Medical Home News: February 2016, Thought Leader’s Corner
“MACRA is designed to establish an alternative set of predictable baseline payments to the old sustainable growth rate formula — and channel primary care physicians into either the alternate payment model (APM) or the Merit-Based Payment System (MIPS) track. Given the complexities of the two programs, and some real downside risk for some physicians, MACRA may have the unintended consequence of encouraging at least a few primary care physicians to stop taking Medicare altogether, retire from clinical practice, or organize a concierge practice.
But MACRA will cover everyone else. By 2019 the overwhelming majority of physicians will either be employed by hospitals, part of large group practices, or members of ACOs which meet the CMS APM criteria. This appears to make the APM track the easiest and least risky payment mechanism. The MIPS program appears to be more financially rewarding at first glance, with positive annual payment adjustments from 4 up to 12% as opposed to a 5% lump sum bonus on all Medicare payments from 2019 through 2024 for APM participants. But MIPs has complicated data requirements and has a significant downside, too.
Physicians who have a performance score at the mean of all MIPS-eligible physicians will receive no payment adjustment at all.

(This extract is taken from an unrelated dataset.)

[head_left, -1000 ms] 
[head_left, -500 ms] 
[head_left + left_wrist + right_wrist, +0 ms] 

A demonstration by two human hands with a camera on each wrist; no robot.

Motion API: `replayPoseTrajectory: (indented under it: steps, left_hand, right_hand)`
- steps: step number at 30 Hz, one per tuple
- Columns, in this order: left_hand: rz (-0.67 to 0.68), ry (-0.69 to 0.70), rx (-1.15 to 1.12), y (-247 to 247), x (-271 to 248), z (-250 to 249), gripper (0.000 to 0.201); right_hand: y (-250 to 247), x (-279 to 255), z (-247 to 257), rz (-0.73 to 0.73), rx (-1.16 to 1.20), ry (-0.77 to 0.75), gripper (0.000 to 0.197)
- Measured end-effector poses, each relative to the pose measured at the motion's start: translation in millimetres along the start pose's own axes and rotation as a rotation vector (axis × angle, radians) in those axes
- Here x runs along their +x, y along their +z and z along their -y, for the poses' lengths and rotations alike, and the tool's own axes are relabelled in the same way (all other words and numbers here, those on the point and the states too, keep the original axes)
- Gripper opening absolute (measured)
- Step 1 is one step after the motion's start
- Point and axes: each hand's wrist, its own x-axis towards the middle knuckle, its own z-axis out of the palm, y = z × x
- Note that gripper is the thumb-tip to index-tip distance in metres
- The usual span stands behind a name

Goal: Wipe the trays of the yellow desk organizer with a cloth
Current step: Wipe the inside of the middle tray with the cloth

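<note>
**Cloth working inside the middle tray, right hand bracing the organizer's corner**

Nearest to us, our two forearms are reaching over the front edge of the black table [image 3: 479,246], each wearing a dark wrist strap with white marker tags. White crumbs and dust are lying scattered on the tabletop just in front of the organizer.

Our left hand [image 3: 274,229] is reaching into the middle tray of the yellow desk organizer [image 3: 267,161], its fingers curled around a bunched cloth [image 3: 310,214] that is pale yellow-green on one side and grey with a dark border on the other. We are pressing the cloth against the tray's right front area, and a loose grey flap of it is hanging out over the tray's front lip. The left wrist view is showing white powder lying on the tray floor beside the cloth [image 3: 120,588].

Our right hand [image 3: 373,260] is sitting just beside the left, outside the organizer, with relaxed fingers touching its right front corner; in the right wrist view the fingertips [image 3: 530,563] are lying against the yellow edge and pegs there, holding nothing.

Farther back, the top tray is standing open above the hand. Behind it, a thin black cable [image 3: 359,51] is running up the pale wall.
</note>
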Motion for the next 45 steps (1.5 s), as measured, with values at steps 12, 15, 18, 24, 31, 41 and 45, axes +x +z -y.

Physicians who are below the mean will receive a negative adjustment on all claims the following year. Physicians who are in low-cost Medicare markets and may already be efficient may be compared to physicians in higher cost markets were improvements are easier to earn. Certainly this has been the experience of ACOs in the MSSP who have done better in high cost Medicare markets than efficient ones where the low hanging fruit has been already picked.”